Repeat exactly, and only, the lines from the line bearing "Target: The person" through the end of the material. Do not copy the pictures.

⟨

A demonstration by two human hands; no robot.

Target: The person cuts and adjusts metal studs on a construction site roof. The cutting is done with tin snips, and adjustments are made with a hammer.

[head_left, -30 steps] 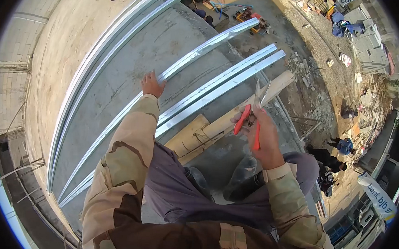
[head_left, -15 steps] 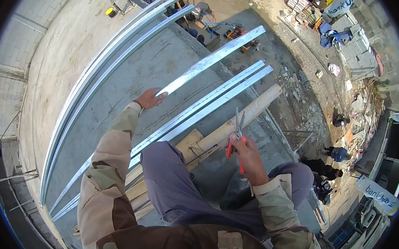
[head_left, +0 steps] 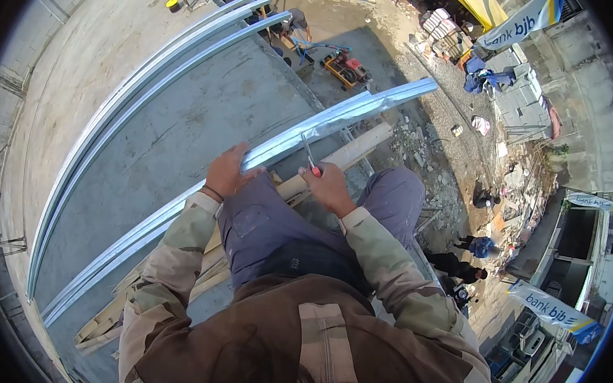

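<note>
My left hand [head_left: 227,173] is closed around a long galvanized steel channel [head_left: 367,111], thumb and fingers at its side edges. That channel lies close along other steel channels [head_left: 143,220] that cross in front of my knees. In my right hand [head_left: 330,188] are tin snips [head_left: 310,154] with red handles. Their blades point up and forward, the tips overlapping the near edge of the channel. Most of the handles are hidden in my fist. A wooden board [head_left: 354,152] lies under and beyond my right hand.
More steel channels [head_left: 126,107] lie in a curved-looking row on the concrete slab [head_left: 177,124] to my left. Past the slab's edge are a red machine [head_left: 347,69], a stooping person [head_left: 297,22] and rubble [head_left: 421,146]. Several people [head_left: 477,245] stand below at right.
The channel in my left hand has come down toward me, beside the others. My right hand has brought the tin snips left, up to its edge. My view has shifted.
</note>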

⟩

- [Written answer]
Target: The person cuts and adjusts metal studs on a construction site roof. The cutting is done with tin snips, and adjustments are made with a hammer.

[head_left, -30 steps] 
[head_left, -15 steps] 
[head_left, +0 steps] 

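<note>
My left hand [head_left: 227,173] is closed around a long galvanized steel channel [head_left: 367,111], thumb and fingers at its side edges. That channel lies close along other steel channels [head_left: 143,220] that cross in front of my knees. In my right hand [head_left: 330,188] are tin snips [head_left: 310,154] with red handles. Their blades point up and forward, the tips overlapping the near edge of the channel. Most of the handles are hidden in my fist. A wooden board [head_left: 354,152] lies under and beyond my right hand.
More steel channels [head_left: 126,107] lie in a curved-looking row on the concrete slab [head_left: 177,124] to my left. Past the slab's edge are a red machine [head_left: 347,69], a stooping person [head_left: 297,22] and rubble [head_left: 421,146]. Several people [head_left: 477,245] stand below at right.
The channel in my left hand has come down toward me, beside the others. My right hand has brought the tin snips left, up to its edge. My view has shifted.
</note>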

The output is complete as it stands.